Only the lines below, from the one with "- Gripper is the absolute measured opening" through the one with "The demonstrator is", are to be written out, exactly.

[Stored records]
● ● ● ● ●
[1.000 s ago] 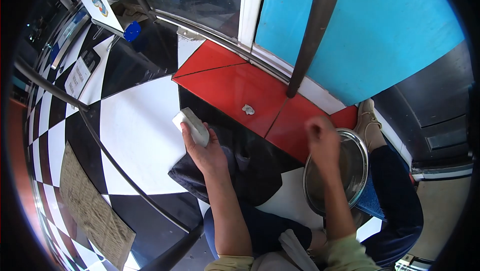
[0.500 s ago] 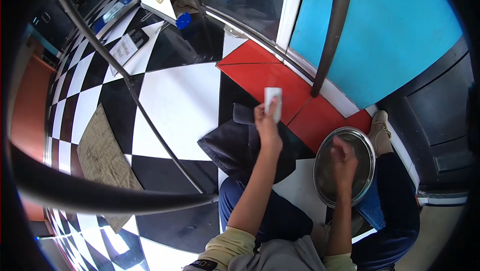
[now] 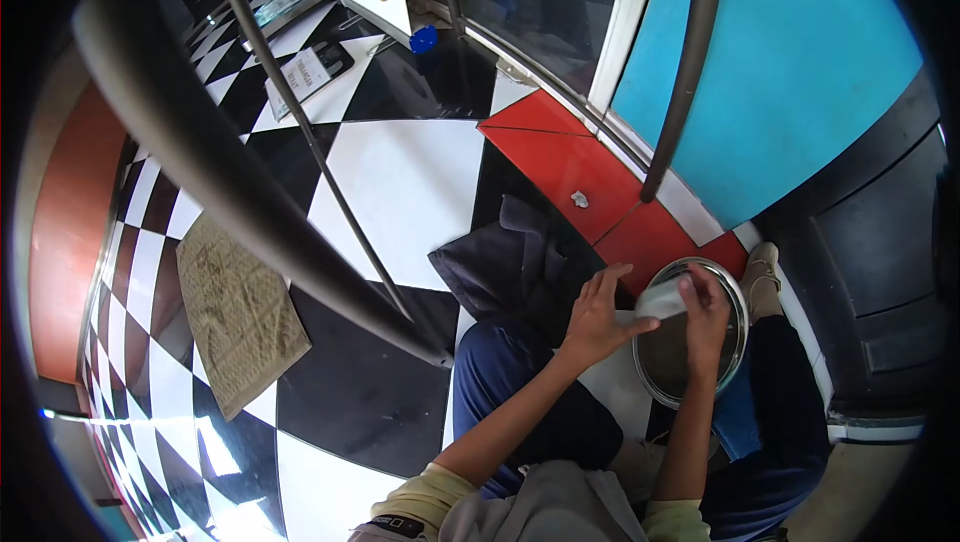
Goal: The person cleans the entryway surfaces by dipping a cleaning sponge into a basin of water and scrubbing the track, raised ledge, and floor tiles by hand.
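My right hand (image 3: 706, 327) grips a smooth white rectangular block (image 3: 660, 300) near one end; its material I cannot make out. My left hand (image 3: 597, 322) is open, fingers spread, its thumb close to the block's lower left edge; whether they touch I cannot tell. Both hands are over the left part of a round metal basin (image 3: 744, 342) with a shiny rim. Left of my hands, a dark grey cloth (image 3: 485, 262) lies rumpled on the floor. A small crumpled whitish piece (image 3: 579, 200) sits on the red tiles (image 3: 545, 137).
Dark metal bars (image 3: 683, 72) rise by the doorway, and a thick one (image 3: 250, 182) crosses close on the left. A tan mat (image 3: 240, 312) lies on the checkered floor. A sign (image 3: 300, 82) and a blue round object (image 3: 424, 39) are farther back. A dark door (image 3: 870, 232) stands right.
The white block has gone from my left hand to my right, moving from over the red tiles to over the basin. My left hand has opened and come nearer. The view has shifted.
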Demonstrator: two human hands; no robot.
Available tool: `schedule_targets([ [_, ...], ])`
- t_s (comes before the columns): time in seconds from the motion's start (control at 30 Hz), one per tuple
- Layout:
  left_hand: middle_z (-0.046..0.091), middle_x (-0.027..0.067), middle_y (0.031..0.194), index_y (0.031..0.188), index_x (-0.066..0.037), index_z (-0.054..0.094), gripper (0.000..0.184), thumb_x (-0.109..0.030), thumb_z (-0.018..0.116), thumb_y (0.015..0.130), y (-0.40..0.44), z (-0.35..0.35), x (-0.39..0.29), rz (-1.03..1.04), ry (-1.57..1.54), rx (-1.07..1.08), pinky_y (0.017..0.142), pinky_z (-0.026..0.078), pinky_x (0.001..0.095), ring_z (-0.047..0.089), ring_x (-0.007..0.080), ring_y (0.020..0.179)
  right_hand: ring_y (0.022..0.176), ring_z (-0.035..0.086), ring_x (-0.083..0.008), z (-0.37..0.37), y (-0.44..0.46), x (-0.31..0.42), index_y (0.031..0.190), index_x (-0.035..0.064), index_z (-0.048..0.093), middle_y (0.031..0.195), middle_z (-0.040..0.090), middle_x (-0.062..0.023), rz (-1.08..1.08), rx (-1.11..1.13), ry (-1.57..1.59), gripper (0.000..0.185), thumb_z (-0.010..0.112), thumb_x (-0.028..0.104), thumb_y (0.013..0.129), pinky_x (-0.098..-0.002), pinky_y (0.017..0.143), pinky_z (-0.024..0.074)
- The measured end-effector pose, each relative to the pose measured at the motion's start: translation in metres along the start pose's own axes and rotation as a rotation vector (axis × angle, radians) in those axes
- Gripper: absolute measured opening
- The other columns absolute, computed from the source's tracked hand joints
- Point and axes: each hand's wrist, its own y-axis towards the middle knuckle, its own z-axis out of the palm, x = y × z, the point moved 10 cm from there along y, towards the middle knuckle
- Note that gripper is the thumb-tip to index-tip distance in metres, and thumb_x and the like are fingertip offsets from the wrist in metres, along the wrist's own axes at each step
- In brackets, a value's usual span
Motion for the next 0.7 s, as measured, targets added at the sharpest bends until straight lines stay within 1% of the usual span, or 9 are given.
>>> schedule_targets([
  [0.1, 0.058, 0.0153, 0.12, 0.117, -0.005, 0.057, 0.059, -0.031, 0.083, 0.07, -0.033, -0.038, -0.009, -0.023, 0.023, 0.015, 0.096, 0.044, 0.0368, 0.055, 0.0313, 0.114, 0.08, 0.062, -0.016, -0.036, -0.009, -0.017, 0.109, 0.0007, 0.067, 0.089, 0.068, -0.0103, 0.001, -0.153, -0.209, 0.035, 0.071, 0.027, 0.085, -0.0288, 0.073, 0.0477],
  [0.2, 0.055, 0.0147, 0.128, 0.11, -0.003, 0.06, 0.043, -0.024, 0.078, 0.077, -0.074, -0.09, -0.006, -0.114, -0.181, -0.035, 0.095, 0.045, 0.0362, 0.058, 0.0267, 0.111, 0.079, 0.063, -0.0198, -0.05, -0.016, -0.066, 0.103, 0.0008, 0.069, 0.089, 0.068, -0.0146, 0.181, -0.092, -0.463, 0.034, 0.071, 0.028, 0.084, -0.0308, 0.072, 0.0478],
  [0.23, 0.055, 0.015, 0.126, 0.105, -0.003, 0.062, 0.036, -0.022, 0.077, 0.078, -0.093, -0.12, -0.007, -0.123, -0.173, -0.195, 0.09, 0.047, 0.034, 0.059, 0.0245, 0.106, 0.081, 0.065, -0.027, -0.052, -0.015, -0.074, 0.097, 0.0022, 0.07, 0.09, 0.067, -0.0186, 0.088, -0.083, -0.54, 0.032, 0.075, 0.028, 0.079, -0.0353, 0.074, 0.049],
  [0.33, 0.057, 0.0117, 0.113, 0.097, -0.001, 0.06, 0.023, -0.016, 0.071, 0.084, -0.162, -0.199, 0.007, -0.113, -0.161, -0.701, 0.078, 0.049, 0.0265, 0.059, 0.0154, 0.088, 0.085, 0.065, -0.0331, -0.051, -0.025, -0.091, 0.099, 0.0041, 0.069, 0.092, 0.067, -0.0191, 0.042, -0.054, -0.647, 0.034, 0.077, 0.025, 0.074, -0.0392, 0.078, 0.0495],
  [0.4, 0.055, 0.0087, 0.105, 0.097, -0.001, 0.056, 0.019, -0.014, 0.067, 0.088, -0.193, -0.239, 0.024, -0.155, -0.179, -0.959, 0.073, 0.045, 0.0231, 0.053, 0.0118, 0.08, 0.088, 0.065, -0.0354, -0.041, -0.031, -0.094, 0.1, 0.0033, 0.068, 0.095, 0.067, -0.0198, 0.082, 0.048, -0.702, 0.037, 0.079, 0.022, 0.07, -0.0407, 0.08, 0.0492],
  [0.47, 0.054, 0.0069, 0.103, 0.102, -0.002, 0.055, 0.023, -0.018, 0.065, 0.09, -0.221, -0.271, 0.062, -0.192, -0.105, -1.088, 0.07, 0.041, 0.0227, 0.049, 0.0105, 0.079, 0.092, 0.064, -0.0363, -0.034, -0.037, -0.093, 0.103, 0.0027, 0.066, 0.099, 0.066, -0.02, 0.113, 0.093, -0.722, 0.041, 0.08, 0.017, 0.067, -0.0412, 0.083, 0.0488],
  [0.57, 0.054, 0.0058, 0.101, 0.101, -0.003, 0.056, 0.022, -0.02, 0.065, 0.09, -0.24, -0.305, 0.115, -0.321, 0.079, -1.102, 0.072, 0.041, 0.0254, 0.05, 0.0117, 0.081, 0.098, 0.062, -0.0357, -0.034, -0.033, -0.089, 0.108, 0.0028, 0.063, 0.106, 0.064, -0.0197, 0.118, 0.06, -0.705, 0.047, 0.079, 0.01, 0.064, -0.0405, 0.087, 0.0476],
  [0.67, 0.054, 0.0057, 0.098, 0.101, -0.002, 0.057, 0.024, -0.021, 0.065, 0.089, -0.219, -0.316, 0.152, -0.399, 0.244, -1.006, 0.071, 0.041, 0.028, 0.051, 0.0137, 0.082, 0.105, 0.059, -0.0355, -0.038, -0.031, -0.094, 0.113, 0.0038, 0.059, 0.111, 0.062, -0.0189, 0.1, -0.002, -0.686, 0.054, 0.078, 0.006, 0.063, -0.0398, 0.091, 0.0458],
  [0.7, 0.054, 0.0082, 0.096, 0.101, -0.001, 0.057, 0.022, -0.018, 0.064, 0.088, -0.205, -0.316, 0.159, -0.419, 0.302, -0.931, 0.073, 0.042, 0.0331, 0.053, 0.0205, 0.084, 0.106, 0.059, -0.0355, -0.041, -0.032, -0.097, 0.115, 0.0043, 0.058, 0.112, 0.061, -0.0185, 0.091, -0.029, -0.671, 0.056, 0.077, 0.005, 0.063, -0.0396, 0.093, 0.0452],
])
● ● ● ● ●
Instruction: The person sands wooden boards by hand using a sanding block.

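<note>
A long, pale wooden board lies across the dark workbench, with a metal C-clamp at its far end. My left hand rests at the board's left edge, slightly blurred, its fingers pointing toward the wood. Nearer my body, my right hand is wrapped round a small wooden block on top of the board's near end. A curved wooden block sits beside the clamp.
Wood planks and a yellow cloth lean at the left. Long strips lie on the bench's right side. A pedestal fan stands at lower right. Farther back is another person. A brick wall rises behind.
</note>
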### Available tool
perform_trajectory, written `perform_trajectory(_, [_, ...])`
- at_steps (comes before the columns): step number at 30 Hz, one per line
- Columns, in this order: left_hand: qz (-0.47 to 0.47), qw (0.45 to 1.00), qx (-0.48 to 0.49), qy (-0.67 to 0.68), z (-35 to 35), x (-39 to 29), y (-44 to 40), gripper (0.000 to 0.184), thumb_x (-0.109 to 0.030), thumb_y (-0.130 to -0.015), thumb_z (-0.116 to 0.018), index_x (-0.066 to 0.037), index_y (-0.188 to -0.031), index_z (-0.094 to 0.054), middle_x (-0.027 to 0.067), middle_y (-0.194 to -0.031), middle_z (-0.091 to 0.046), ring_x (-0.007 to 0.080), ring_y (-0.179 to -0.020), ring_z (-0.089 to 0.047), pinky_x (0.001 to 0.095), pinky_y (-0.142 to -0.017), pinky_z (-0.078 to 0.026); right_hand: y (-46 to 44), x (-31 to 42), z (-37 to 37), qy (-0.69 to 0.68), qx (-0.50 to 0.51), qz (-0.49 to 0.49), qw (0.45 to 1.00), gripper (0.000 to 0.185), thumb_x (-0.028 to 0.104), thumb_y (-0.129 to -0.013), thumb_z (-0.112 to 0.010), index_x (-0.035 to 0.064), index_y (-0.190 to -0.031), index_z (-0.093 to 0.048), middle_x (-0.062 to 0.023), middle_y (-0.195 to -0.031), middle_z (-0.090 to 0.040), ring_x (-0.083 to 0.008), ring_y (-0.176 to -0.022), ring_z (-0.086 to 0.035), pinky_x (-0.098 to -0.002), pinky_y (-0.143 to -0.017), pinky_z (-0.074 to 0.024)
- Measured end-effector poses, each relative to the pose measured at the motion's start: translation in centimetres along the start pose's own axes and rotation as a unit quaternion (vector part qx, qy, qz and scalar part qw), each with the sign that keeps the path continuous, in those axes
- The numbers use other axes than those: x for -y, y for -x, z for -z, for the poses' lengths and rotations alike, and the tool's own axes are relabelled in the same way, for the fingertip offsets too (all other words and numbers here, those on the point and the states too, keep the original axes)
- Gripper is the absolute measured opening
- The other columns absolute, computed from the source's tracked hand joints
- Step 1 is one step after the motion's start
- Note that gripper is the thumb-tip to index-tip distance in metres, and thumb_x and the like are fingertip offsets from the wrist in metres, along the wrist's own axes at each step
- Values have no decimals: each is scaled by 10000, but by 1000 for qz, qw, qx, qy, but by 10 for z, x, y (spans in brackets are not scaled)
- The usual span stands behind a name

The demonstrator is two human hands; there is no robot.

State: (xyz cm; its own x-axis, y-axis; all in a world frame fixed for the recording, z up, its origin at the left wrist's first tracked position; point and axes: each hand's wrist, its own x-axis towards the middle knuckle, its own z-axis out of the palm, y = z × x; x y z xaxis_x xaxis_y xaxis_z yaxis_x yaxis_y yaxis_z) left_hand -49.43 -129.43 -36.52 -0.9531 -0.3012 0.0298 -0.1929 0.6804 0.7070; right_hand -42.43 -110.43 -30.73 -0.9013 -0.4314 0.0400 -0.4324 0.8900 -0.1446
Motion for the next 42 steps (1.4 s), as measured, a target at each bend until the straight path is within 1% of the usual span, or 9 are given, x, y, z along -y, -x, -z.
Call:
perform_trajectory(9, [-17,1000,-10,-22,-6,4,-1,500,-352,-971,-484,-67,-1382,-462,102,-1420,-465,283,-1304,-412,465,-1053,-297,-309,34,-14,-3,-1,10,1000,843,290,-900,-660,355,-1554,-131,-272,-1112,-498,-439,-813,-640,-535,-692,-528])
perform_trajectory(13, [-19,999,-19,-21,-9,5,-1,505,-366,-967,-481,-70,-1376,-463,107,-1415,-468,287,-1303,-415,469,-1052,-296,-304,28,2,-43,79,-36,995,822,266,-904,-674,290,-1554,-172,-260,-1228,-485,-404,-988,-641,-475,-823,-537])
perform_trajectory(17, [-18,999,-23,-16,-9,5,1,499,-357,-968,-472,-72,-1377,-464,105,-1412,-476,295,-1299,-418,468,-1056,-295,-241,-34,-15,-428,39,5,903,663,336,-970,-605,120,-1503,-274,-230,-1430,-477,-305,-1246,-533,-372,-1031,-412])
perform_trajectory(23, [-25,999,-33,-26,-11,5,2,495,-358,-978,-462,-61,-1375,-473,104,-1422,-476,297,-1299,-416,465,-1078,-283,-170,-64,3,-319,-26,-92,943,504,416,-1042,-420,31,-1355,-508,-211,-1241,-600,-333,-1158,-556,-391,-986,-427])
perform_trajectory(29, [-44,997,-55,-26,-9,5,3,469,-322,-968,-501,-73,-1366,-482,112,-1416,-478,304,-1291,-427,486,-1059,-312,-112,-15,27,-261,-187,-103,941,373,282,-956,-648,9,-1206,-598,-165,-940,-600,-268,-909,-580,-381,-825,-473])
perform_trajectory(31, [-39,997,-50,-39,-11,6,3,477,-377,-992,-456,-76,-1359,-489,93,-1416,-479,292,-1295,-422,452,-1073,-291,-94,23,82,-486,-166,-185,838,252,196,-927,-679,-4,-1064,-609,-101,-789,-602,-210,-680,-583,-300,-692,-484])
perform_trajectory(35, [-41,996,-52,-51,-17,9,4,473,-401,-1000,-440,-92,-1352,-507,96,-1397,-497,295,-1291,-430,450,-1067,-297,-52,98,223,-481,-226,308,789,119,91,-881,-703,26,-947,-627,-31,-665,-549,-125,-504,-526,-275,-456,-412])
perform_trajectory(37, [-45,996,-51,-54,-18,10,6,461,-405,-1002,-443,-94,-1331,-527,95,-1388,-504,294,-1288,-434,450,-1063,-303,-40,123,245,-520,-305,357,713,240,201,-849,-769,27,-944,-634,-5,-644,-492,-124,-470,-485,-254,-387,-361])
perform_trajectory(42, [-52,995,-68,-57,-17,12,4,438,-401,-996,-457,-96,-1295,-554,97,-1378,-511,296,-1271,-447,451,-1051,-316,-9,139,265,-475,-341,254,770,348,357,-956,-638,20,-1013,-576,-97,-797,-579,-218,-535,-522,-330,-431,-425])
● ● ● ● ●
## Task result
- Gripper is the absolute measured opening
- The other columns absolute, computed from the source's tracked hand joints
- Step 1 is one step after the motion's start
- Note that gripper is the thumb-tip to index-tip distance in metres, and thumb_x and the like are fingertip offsets from the wrist in metres, along the wrist's own axes at each step
- Values have no decimals: each is scaled by 10000, but by 1000 for qz, qw, qx, qy, but by 10 for z, x, y (spans in brackets are not scaled)
- The usual span stands behind a name

The demonstrator is two human hands; there is no robot.

No part of the exercise remains unanswered.